**TO DO**.
Copy the data exactly from the line that contains "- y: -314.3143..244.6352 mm" through the line that contains "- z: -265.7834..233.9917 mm", keeping both end lines and leaving out everything else.

**INFORMATION**.
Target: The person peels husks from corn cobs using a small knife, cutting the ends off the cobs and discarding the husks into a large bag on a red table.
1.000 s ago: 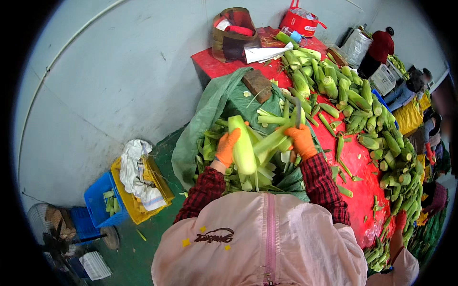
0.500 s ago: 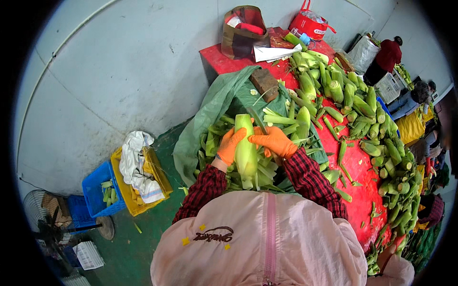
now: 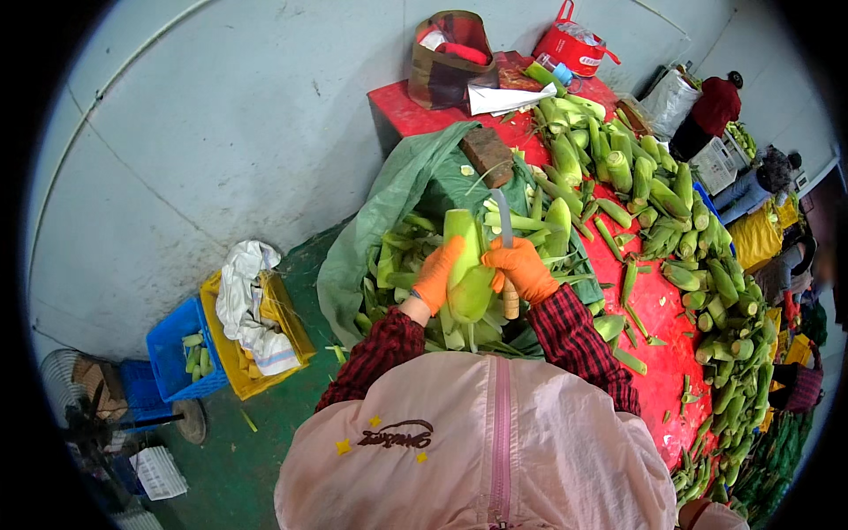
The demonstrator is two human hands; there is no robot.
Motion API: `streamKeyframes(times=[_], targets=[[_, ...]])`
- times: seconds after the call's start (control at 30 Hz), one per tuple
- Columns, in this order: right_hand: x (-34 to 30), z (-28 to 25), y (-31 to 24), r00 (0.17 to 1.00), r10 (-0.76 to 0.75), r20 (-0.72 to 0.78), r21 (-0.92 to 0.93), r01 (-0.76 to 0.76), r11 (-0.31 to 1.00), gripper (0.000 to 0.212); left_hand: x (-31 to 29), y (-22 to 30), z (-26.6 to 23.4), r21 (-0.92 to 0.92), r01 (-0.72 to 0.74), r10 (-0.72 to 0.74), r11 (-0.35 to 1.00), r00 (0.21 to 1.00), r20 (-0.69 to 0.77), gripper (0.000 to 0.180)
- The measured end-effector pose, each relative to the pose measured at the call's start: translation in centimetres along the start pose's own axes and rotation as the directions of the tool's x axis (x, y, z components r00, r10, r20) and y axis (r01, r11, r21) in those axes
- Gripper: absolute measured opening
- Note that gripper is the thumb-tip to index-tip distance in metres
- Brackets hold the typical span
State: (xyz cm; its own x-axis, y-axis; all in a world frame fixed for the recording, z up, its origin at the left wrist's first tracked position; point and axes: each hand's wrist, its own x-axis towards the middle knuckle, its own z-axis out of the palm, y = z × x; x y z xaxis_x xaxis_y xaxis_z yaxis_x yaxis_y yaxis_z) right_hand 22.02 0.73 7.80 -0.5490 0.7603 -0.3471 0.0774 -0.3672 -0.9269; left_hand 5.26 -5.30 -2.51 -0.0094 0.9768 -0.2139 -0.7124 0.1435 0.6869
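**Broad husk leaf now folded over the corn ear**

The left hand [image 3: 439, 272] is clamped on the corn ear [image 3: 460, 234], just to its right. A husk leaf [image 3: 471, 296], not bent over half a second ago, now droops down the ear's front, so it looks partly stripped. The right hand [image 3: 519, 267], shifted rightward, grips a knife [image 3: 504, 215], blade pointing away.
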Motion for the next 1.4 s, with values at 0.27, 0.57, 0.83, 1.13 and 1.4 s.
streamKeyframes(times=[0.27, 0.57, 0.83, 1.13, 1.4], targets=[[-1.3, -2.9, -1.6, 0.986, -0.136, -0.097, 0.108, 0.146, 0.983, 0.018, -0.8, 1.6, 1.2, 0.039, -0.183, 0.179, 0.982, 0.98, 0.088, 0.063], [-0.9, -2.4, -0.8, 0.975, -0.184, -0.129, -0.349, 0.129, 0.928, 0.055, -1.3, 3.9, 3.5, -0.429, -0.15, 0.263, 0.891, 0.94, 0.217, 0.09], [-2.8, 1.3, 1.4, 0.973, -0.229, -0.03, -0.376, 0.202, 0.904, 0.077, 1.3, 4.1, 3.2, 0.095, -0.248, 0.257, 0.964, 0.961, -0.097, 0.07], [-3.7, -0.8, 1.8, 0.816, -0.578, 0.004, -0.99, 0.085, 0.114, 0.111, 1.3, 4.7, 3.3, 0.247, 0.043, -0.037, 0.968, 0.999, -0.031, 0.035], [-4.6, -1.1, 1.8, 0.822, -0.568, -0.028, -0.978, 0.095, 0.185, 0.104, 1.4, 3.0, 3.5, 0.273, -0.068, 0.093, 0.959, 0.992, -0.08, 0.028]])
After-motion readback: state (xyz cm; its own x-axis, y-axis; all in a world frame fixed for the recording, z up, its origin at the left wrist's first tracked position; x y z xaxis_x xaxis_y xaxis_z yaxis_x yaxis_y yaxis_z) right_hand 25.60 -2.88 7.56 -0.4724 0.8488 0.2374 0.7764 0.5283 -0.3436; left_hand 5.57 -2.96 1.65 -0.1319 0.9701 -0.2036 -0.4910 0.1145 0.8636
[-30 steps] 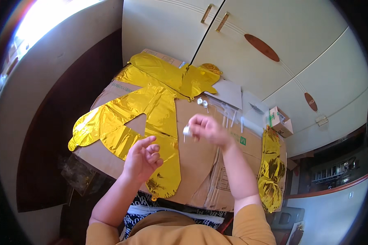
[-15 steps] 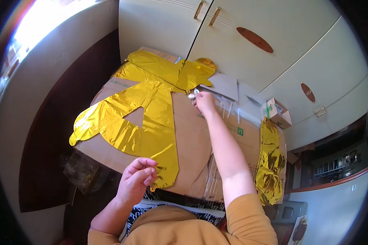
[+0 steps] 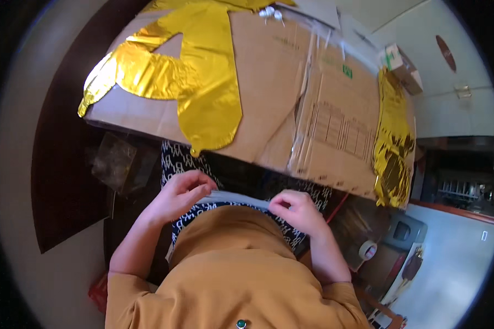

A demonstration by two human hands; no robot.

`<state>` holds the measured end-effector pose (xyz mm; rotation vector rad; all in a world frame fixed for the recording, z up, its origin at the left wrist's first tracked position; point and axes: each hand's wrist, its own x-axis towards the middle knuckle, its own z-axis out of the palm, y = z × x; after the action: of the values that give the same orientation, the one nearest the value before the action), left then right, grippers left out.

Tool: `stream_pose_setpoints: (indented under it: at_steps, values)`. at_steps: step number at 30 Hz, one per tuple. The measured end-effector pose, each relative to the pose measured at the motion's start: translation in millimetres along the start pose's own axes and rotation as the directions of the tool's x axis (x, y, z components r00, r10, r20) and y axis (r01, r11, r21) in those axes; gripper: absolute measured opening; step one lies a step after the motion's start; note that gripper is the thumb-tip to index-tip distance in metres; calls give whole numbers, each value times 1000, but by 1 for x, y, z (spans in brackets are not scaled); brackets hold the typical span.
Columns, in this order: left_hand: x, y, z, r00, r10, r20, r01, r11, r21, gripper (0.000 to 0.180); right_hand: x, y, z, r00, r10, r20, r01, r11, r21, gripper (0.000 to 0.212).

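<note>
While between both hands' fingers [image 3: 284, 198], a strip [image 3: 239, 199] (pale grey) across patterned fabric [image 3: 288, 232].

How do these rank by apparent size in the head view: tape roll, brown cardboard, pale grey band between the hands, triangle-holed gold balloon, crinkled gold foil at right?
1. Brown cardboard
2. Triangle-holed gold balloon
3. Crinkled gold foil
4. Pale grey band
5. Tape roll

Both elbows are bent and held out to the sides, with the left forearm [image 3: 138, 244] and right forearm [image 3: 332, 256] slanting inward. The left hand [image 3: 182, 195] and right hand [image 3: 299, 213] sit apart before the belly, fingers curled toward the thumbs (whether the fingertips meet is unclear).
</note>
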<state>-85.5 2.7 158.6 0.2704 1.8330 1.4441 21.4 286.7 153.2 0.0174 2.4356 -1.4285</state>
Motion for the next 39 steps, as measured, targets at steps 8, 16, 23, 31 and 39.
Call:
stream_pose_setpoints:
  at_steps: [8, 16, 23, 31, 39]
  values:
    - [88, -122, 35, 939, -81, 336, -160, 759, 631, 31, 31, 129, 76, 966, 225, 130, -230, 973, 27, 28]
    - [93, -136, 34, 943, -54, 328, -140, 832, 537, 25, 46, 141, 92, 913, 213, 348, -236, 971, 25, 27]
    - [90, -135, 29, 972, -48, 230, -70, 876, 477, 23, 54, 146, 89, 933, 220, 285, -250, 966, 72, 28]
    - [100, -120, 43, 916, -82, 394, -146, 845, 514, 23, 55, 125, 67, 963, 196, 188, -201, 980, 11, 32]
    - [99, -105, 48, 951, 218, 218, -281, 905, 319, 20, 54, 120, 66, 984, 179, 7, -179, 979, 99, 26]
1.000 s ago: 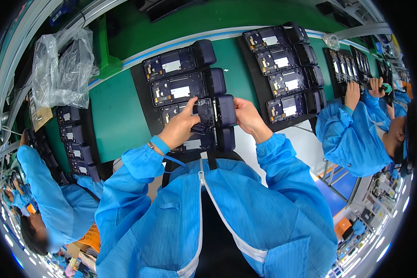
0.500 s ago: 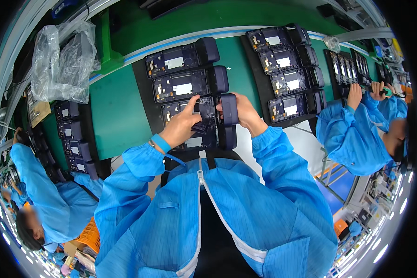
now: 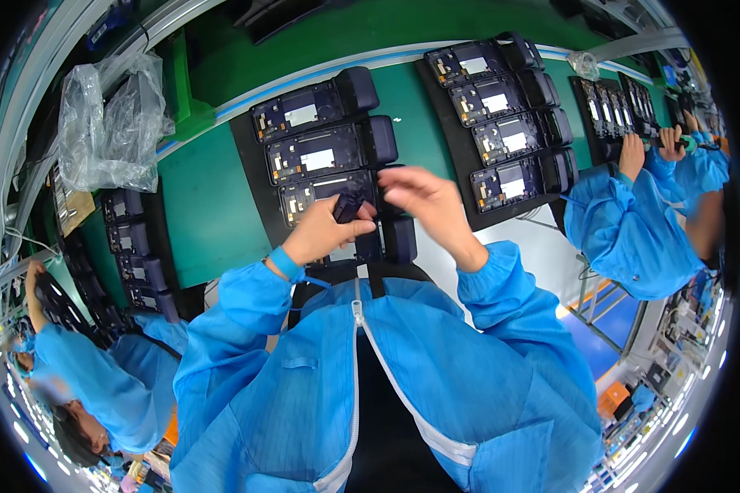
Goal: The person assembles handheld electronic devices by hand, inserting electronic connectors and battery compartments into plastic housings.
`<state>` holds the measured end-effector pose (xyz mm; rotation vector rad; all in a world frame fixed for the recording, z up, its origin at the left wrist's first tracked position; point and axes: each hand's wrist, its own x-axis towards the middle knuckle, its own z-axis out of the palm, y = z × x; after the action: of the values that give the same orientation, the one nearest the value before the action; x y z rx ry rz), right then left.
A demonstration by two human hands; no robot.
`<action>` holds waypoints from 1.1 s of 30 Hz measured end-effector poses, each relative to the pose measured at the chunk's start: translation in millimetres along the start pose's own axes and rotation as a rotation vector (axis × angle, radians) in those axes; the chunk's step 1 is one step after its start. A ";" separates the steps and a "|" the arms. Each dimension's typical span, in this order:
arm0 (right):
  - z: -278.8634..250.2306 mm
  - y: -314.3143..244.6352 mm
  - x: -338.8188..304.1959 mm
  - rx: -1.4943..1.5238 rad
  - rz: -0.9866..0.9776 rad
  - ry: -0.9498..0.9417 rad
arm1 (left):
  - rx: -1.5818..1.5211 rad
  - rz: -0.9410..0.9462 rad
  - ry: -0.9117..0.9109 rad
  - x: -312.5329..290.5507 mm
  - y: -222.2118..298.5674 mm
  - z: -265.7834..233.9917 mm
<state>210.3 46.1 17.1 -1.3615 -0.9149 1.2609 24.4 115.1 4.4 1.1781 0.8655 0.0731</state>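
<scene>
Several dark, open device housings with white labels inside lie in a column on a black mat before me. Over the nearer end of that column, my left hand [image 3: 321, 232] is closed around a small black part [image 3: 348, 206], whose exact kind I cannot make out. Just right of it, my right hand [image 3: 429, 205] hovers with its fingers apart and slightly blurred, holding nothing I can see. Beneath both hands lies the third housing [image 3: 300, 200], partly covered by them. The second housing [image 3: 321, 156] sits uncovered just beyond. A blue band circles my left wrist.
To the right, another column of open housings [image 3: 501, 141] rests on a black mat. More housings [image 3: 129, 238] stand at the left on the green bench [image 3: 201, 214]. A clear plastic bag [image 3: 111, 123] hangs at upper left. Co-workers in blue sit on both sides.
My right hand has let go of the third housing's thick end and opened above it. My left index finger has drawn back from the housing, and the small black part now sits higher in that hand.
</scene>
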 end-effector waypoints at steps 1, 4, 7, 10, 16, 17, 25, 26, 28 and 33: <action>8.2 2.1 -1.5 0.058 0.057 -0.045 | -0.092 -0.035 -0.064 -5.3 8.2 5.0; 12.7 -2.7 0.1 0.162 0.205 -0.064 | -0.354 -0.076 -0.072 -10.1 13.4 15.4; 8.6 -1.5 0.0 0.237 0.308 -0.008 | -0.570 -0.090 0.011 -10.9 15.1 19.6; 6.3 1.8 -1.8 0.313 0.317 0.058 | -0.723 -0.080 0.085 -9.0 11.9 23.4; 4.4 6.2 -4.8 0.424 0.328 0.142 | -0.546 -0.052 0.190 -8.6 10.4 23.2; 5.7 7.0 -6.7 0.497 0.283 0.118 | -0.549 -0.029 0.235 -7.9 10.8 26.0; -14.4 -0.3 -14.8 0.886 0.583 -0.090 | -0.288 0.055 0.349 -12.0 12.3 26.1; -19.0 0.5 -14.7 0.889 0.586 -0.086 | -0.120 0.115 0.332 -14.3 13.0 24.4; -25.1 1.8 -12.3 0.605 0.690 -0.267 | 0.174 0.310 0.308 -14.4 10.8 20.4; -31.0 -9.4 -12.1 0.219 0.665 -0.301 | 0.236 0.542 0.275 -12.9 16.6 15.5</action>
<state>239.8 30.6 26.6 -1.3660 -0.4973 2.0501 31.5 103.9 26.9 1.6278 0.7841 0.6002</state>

**YOUR SOLUTION**.
  - y: -314.3143..244.6352 mm
  - x: -338.8188..304.1959 mm
  - rx: -1.4943..1.5238 rad
  - rz: -0.9866..0.9776 rad
  - ry: -0.9498..0.9417 rad
arm1 (left):
  - rx: -1.5818..1.5211 rad
  - rz: -0.9410..0.9462 rad
  - ry: -0.9117..0.9109 rad
  - x: -312.5329..290.5507 mm
  - y: -222.2118..298.5674 mm
  - z: -265.7834..233.9917 mm

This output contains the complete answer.